> [THE PROBLEM]
The answer should hold only the lines from the beginning of the listing below to the line containing "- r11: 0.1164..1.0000", both included, with every picture left out.

> [PROVIDED ENTRIES]

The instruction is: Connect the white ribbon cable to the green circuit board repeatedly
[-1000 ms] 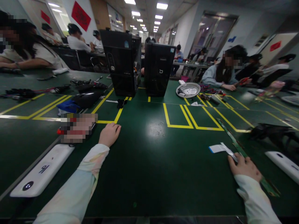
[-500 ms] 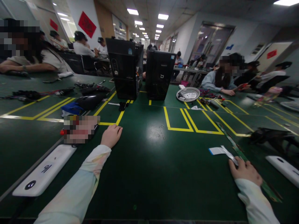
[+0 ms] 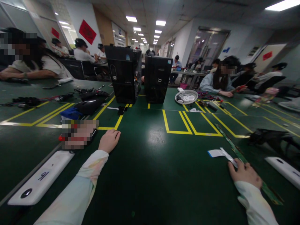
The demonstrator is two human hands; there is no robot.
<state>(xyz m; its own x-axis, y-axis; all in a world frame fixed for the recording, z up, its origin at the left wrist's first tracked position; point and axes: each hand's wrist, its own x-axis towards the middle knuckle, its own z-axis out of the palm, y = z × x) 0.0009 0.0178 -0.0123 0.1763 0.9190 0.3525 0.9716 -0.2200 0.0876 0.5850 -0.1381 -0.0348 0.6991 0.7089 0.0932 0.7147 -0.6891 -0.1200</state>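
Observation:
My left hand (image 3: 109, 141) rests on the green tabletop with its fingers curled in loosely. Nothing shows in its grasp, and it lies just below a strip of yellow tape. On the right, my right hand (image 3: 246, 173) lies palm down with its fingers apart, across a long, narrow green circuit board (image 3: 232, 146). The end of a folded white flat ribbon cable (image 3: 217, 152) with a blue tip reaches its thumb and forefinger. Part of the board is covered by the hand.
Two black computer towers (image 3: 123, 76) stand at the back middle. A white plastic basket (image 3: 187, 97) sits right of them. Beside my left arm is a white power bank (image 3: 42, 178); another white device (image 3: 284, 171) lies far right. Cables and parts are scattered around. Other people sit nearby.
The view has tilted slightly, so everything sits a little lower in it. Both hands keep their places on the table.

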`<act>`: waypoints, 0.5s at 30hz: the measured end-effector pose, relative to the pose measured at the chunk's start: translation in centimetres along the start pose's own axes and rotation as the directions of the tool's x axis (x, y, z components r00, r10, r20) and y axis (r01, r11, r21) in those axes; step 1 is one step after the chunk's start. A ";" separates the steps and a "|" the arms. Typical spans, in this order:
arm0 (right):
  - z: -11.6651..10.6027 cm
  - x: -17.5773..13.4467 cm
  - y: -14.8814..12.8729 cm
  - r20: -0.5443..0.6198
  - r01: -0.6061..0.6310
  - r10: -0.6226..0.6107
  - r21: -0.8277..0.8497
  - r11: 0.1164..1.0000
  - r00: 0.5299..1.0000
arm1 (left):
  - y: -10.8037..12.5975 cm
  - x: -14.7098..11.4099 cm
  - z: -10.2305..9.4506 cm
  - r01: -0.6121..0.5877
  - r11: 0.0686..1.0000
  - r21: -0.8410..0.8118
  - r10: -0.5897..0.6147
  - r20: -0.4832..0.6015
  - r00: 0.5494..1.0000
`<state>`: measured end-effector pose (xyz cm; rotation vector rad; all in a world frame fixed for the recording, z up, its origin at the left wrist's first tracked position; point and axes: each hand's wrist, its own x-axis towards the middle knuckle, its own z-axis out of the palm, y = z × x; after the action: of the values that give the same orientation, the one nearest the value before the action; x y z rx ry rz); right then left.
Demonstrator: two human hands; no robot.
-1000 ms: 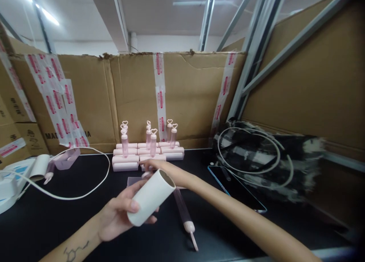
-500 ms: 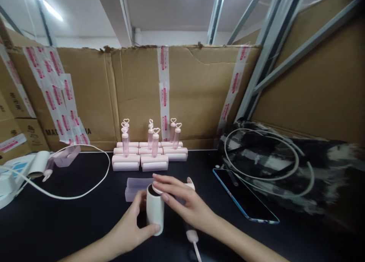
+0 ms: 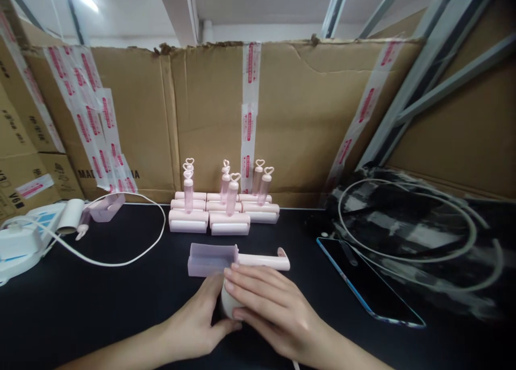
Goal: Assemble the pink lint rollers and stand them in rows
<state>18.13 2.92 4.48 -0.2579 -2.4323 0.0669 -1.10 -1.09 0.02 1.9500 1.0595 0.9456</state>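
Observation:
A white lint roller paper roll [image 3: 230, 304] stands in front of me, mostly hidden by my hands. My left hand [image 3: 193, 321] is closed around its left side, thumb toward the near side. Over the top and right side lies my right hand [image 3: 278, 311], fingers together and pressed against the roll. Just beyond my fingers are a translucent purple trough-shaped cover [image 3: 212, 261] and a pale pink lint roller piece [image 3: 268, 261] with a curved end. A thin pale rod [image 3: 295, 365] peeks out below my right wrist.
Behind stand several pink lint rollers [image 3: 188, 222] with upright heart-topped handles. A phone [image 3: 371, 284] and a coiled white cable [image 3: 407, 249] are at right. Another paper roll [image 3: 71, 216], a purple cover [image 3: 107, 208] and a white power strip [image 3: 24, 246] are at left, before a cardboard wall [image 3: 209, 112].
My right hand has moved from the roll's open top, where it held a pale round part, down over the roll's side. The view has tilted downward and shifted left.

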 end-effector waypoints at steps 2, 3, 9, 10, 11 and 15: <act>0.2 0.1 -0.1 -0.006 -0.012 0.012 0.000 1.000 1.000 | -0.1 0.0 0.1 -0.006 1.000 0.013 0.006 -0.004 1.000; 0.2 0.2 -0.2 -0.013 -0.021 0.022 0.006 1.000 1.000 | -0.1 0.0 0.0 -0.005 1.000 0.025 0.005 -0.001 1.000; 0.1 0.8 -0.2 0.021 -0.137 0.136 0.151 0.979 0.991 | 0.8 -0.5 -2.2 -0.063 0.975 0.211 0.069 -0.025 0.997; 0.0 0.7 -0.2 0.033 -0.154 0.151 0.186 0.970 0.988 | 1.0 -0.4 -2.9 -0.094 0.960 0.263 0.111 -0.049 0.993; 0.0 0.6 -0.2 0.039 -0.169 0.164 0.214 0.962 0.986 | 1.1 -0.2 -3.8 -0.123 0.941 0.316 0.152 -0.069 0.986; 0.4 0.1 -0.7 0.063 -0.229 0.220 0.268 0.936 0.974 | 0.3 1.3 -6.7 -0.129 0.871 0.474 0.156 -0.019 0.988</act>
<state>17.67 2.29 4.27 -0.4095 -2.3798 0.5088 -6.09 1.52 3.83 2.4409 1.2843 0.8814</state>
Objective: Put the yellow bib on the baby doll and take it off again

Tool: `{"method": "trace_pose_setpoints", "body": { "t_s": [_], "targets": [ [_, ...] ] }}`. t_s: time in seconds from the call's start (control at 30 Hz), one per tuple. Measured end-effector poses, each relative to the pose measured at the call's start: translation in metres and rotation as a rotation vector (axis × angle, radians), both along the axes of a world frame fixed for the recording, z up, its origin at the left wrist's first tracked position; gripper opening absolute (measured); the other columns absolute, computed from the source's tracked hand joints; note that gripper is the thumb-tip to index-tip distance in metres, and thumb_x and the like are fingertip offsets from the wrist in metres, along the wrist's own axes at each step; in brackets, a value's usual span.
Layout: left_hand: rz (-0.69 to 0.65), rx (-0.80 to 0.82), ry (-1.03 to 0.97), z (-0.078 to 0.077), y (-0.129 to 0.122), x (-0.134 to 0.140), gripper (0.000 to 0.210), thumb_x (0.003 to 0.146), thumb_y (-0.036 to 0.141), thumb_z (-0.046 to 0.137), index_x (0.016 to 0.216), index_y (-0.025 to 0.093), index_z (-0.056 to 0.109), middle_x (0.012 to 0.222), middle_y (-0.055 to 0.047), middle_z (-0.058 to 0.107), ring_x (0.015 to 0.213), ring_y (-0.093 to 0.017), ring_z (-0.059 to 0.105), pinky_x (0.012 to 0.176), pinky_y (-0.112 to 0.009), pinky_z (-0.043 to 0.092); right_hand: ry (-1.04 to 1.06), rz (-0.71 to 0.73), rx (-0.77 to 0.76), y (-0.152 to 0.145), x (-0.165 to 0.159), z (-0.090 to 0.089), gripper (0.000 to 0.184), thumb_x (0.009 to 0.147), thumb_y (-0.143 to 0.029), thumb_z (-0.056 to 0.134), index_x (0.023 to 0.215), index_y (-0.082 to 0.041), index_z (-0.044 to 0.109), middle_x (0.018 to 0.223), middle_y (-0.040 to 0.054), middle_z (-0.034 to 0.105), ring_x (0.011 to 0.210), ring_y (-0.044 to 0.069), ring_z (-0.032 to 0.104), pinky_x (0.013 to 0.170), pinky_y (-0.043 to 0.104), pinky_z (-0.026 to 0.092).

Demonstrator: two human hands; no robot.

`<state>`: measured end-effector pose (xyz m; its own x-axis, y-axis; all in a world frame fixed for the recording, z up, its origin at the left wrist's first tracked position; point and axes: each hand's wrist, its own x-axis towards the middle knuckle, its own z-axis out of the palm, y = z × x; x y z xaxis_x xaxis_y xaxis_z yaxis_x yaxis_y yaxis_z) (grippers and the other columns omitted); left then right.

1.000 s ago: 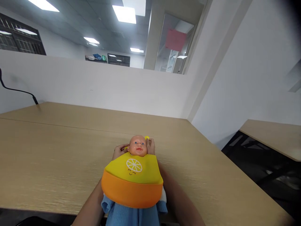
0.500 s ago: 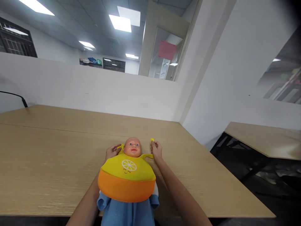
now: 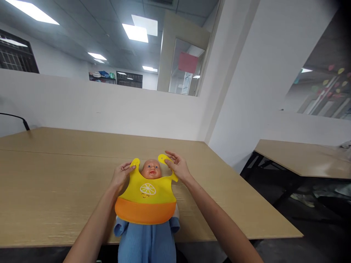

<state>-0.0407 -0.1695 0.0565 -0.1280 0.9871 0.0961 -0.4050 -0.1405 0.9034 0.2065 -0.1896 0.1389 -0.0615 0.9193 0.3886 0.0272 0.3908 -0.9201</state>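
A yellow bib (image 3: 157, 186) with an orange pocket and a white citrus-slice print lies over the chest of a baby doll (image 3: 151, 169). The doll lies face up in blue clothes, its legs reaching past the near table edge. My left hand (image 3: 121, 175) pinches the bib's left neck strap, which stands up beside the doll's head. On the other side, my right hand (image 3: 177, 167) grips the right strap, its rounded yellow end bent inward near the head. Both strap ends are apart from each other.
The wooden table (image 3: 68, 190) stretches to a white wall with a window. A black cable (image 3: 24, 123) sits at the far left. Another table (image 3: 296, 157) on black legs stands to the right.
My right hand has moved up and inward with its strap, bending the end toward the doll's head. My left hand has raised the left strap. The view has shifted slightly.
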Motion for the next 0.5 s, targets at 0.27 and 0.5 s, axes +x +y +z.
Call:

> [OUTPUT OF THE TASK]
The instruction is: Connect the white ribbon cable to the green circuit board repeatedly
[-1000 ms] 
[-500 ms] 
[+0 ms] 
The demonstrator is two human hands; there is no robot.
<state>(xyz m; its own x-axis, y-axis; all in a world frame fixed for the recording, z up, its origin at the left wrist's first tracked position; point and axes: each hand's wrist, its own x-axis towards the middle knuckle, its own z-axis out of the palm, y = z × x) 0.0009 0.0178 -0.0123 0.1763 0.9190 0.3525 0.9716 -0.2200 0.0876 0.5850 -0.1381 -0.0348 0.6991 0.7089 0.0932 0.7147 -0.6891 -0.1200</state>
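Observation:
My left hand (image 3: 109, 141) rests on the green tabletop with its fingers curled in loosely. Nothing shows in its grasp, and it lies just below a strip of yellow tape. On the right, my right hand (image 3: 246, 173) lies palm down with its fingers apart, across a long, narrow green circuit board (image 3: 232, 146). The end of a folded white flat ribbon cable (image 3: 217, 152) with a blue tip reaches its thumb and forefinger. Part of the board is covered by the hand.
Two black computer towers (image 3: 123, 76) stand at the back middle. A white plastic basket (image 3: 187, 97) sits right of them. Beside my left arm is a white power bank (image 3: 42, 178); another white device (image 3: 284, 171) lies far right. Cables and parts are scattered around. Other people sit nearby.
The view has tilted slightly, so everything sits a little lower in it. Both hands keep their places on the table.
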
`<act>`: waypoints, 0.5s at 30hz: the measured end-effector pose, relative to the pose measured at the chunk's start: translation in centimetres along the start pose's own axes and rotation as the directions of the tool's x axis (x, y, z components r00, r10, r20) and y axis (r01, r11, r21) in those axes; step 1 is one step after the chunk's start. A ";" separates the steps and a "|" the arms. Typical spans, in this order:
arm0 (right):
  - z: -11.6651..10.6027 cm
  - x: -17.5773..13.4467 cm
  - y: -14.8814..12.8729 cm
  - r20: -0.5443..0.6198
  - r01: -0.6061..0.6310
  - r10: -0.6226..0.6107
  - r21: -0.8277..0.8497
  - r11: 0.1164..1.0000

This completes the answer.